De quelle hauteur elle parle[1] ! Quand on considère l’élévation du plan où elle se tient, on ne croirait pas que c’est un accès de gaieté qui l’en fera descendre. Mais elle était Française — autant qu’on l’a jamais été. Elle avait besoin de rire, parfois, pour supporter ses peines. Elle n’était pas la seule, du reste, et l’on sait que l’esprit français fut plus fort que l’angoisse dans les prisons de la Terreur.

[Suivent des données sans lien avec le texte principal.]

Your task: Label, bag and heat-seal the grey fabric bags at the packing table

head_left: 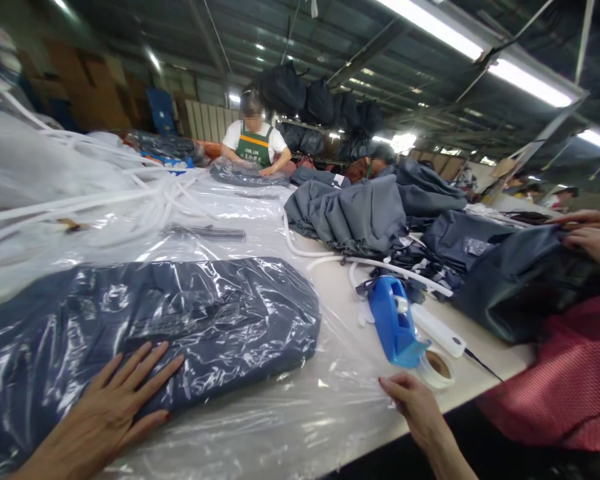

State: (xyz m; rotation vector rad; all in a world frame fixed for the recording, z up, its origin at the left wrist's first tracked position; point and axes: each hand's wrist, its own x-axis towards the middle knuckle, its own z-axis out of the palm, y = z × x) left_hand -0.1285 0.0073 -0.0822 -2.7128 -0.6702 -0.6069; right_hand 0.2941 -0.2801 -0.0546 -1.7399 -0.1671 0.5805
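Observation:
A dark blue-grey fabric bag (220,313) lies flat inside a clear plastic bag (275,413) at the table's near left. My left hand (115,407) rests on it with the fingers spread, pressing through the film. At the right, my right hand (407,397) pinches the edge of the clear plastic bag, which stretches in creases between the two hands. Just beyond my right hand stands a blue tape dispenser (393,320). Beside it are a roll of clear tape (436,368) and a white handheld tool (440,330) with a black cord.
White tubing (300,250) runs across the table, with more piled at the left. Grey fabric bags (347,213) are heaped at the centre right. Another person's hands (593,233) hold a dark bag at the right edge. Across the table a co-worker (255,143) handles a plastic-wrapped bag.

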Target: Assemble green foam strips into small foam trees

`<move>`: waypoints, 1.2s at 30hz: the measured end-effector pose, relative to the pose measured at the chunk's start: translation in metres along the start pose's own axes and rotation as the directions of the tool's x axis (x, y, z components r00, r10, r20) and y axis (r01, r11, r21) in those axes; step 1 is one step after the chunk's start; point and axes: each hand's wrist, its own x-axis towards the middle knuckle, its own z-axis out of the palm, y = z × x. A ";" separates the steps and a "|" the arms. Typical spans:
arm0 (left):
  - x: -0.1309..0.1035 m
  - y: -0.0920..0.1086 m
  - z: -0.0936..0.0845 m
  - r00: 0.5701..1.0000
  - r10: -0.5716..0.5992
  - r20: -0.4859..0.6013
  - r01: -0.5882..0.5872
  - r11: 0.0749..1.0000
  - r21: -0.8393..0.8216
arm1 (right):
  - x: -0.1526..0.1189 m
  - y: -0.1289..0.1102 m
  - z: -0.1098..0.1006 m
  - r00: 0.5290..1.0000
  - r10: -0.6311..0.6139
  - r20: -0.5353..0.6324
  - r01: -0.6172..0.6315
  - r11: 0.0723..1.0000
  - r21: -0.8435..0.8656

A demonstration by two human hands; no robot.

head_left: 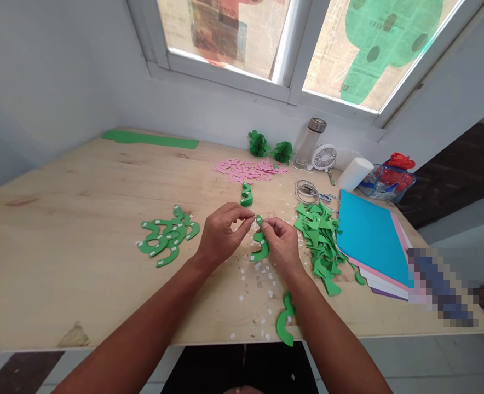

À ce moment venait d’arriver à Sainte-Pélagie une jeune et sémillante Toulousaine dont le mari avait été mis dans une autre prison. Ce mari, un brave M. Montané, président de tribunal extraordinaire, avait commis, par pitié, de nombreuses irrégularités et s’était fait prendre. Lorsqu’il apprit, dans sa prison, qu’à Sainte-Pélagie, où était la présidente, venait d’arriver un séducteur professionnel, le fameux duc de Lauzun, il s’inquiéta grandement de ce qu’il pourrait arriver à son honneur conjugal si « le général Biron », comme on disait, venait quelquefois se promener dans le quartier des femmes. Cette jalousie amusa au plus haut point les malheureux détenus et Mme Roland, moqueuse et riante, fut chargée d’écrire une lettre de persiflage au pauvre homme pour le rassurer.
Mais ce n’était là qu’un intermède exceptionnel[2].
Mme Roland a demandé au loyal Bosc de lui procurer du poison pour « s’en aller tout juste avant la cérémonie ». Mais Bosc, affermissant son cœur si doux, tâche de hausser son courage jusqu’à celui de son amie. Peut-être, aussi, n’a-t-il pas abandonné cette sorte d’espoir tenace qui, contre toute raison, croit aux revirements brusques du destin. Il répond que le devoir de Mme Roland, à l’égard de la cause et de ses amis, est d’aller jusqu’au bout.
Elle l’a entendu sans protester. Avec douceur, elle se range à l’opinion de son fidèle. Une telle voix est déterminante. Le
- ↑ Mme Roland réfléchit et la lettre ne partit pas.
- ↑ Il est à remarquer que Mme Roland ne parle pas, dans les écrits et dans les lettres qui nous sont parvenus, de la situation terrible où se trouvait la France qui, une fois encore, était en train de se sauver elle-même avec le grand Carnot. La décisive bataille de Wattignies avait dû lui faire battre le cœur. Elle n’en dit rien pourtant, ni de la mort de la reine guillotinée le même jour.